Getting Un-Stuck

Author: Karen Copeland

You’ve probably noticed it’s been a long time since I’ve written anything on the Champions blog. It’s not because I don’t want to write, it’s more because I have found myself stuck for the last few months. And this might be surprising to some because I’ve been involved in several different projects and events, and maybe others haven’t seen me as being stuck. I was wearing a mask. Those projects and events were a good opportunity to distract me from the feelings I was carrying. To convince myself that I was doing okay.

Image via Pixabay
Image via Pixabay

I remember going out to play in the mud puddles when I was a kid. Maybe you do too? It was always fun to find the puddle that was just a bit deeper. I can still recall the squish of the boots as they sunk into the wet earth. The mud would provide gentle resistance as I moved my feet forward. I’d smile and laugh until…

You know how you find that puddle, the one that looks like all the others? It seems all good at first. It’s a big one, bigger than you are used to. You venture further into the centre, knowing you can turn back at any time. But you come to discover it is cleverly disguised. Without warning, it grabs onto your boot and won’t let go. Panic starts to set in as the more you try to get your foot free, the deeper it sinks. The wall of mud becomes tighter around your ankle. Gripping you. It will not let go and you look around wildly knowing you have ventured too far; and it feels like no matter how loud you yell no one can hear you calling for help. So you don’t.

I found that puddle.

For a long time, I did my best to pretend that I wasn’t stuck, that I could walk out of that puddle anytime I wanted to. With each task I took on, I sunk just a little bit deeper. I would wake up in the night, my heart racing, my mind filled with thoughts of the future. Let me tell you, the future was looking pretty bleak and uncertain in those moments.

If you’ve never been stuck in this kind of puddle, this might seem insignificant to you. You might want to say “Come on now, just pull yourself out! It isn’t that hard” or “You chose to get in that puddle in the first place, now you just need to choose to get out“.

Even though I know better, I was saying these things to myself. If I just try harder, pretend longer, I can get out of here. I didn’t call out for help and I sunk deeper and deeper.

Yesterday, I asked for help. I sat down at my computer and started typing. I put a post up on the Champions Parent Discussion group with the disclaimer:

Fair warning. This post is going to be raw. And heavy. And probably rambling.

And I proceeded to barf out everything I had been holding in for so long. I wrote:

I am struggling with my parenting right now. I don’t say this lightly. I don’t say this to garner sympathy or even empathy or anything in particular.

I say this because I can’t leave it unsaid any longer. I can’t hold it in anymore.

I am overwhelmed with guilt and “I should have’s”. I try to practice forgiveness towards myself but it is getting harder and harder. This feeling of failure is so powerful and consuming.

In an instant, I was surrounded by my village. Many women were suddenly near me. Some of them jumped right into the puddle with me and others encouraged from the sides, waiting with warm fluffy towels for when I was finally free. They reassured me that the panic I was feeling for so long was temporary, it wouldn’t always be this way, they were there to help.

Slowly, and with a great sense of relief, I felt my foot slip out of my boot.

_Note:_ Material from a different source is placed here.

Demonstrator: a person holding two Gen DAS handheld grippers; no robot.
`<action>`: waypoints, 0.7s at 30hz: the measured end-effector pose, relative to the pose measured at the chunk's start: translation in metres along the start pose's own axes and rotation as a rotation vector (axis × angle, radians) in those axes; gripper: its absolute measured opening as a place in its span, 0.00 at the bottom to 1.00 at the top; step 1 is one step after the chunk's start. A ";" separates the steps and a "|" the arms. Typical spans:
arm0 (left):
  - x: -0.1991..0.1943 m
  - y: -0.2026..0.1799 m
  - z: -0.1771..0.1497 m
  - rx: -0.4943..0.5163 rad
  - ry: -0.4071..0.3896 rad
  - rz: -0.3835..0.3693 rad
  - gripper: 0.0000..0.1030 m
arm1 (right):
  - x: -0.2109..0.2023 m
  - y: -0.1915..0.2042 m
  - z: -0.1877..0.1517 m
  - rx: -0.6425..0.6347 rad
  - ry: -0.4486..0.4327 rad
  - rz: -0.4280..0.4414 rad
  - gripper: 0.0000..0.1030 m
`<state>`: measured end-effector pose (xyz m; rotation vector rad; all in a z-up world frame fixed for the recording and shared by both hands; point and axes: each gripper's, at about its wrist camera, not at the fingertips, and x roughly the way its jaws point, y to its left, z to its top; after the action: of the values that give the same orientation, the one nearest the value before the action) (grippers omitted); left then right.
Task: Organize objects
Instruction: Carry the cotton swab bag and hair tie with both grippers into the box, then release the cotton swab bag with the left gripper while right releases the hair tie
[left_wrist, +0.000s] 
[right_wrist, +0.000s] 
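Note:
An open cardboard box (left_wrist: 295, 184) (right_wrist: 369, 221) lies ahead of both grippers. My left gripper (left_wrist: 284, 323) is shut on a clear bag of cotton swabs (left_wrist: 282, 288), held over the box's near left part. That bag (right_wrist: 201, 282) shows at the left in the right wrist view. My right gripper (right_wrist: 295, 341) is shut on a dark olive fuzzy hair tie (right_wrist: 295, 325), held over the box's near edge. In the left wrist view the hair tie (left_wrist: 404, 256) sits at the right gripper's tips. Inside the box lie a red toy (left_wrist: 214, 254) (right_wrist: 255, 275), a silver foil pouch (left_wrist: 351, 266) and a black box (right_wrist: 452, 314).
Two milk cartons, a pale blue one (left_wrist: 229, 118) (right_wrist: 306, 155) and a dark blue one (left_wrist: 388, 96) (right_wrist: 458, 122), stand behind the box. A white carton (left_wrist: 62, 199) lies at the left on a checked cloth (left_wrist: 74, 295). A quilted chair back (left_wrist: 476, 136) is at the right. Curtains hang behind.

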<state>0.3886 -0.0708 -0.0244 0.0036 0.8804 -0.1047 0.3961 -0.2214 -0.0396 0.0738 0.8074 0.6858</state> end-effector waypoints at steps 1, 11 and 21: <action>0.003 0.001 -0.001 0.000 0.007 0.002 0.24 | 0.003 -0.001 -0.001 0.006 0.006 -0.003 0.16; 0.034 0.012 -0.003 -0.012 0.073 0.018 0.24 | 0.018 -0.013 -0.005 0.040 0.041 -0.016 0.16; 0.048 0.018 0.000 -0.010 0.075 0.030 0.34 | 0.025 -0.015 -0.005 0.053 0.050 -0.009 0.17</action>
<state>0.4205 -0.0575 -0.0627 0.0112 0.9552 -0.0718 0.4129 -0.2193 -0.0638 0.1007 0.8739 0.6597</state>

I found myself back on firmer ground and wrapped in love and understanding.

early-spring-1395182_640In that moment, hope returned. I was no longer alone.

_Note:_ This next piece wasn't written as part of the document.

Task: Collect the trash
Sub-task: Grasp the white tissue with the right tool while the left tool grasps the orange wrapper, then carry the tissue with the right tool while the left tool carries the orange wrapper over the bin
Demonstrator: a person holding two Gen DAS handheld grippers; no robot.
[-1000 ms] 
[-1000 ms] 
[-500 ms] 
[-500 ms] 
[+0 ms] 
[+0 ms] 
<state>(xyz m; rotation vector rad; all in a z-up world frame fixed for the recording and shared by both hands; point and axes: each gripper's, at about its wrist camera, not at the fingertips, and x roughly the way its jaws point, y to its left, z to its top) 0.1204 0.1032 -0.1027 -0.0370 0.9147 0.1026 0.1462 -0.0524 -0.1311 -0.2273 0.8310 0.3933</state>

Sometimes we think strength looks like doing things all on your own. But real strength is when we have the courage to be vulnerable and ask for help. To share our fears with each other and discover that we are not alone.

When we do this, we find our way out of the mud. Stronger, because we are together.

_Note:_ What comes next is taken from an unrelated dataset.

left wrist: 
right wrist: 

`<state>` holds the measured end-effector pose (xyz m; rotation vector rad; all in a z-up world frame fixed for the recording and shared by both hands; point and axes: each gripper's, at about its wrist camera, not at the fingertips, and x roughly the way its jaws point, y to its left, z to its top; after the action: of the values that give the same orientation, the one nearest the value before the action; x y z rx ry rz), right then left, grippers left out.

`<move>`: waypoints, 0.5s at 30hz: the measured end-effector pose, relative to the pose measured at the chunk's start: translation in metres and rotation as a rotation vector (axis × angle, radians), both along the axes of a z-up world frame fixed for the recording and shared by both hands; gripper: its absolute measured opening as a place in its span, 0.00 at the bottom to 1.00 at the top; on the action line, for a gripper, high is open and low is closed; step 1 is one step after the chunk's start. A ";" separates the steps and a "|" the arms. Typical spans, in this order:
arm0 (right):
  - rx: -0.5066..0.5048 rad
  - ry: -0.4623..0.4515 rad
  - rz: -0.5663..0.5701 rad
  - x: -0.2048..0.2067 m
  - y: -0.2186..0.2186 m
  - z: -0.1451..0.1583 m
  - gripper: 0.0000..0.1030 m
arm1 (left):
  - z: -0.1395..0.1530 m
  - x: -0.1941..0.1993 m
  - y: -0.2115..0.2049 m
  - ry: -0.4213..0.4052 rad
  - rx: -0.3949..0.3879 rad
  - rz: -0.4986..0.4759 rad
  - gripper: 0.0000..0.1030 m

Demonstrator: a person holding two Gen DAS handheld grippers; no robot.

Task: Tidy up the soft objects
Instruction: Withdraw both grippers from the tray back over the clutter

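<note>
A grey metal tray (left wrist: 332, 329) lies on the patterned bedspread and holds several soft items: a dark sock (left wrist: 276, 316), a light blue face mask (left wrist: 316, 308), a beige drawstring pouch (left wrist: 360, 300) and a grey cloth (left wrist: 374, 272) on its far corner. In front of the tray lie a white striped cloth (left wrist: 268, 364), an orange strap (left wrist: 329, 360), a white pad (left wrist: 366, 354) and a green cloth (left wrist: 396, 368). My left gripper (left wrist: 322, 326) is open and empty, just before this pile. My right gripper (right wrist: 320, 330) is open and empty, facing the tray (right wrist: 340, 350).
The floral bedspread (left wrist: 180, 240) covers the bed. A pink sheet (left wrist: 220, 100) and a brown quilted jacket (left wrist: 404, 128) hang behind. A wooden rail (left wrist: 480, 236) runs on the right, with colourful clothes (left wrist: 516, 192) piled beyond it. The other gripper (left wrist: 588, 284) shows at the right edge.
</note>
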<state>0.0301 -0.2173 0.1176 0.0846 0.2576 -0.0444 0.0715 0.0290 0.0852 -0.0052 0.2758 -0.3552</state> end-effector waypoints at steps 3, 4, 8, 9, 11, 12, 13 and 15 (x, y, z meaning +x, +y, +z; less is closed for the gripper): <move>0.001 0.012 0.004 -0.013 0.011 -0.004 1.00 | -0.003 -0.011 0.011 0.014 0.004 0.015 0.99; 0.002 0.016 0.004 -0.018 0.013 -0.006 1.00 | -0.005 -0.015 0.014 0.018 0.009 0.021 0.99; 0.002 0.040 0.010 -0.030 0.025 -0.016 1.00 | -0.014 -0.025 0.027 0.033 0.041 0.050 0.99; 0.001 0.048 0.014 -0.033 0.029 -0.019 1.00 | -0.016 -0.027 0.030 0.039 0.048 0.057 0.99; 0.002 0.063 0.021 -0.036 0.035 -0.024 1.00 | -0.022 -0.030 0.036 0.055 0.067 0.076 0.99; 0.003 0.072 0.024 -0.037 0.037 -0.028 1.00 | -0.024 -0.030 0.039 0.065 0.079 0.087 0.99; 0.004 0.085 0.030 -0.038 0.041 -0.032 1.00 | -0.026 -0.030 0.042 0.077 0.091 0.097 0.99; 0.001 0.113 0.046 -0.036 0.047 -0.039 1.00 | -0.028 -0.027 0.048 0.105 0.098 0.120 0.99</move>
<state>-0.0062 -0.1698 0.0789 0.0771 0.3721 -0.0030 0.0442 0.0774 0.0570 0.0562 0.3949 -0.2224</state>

With gratitude to my fierce mama friends, who came to my side yesterday and provided me with the community and support I so desperately needed.


One comment

  1. Karen, thank you so much for opening your heart and your mind to all of us. You are teaching me again the lesson that we, I, don’t need to do this alone. Yes, we are stronger because we are together. Thank you for being the great imperfect person you are. One of my favorite quotes recently is from Brené Brown “Vulnerability is not weakness; it’s our greatest measure of courage” Thank you for being so brave and inviting all of us to do the same.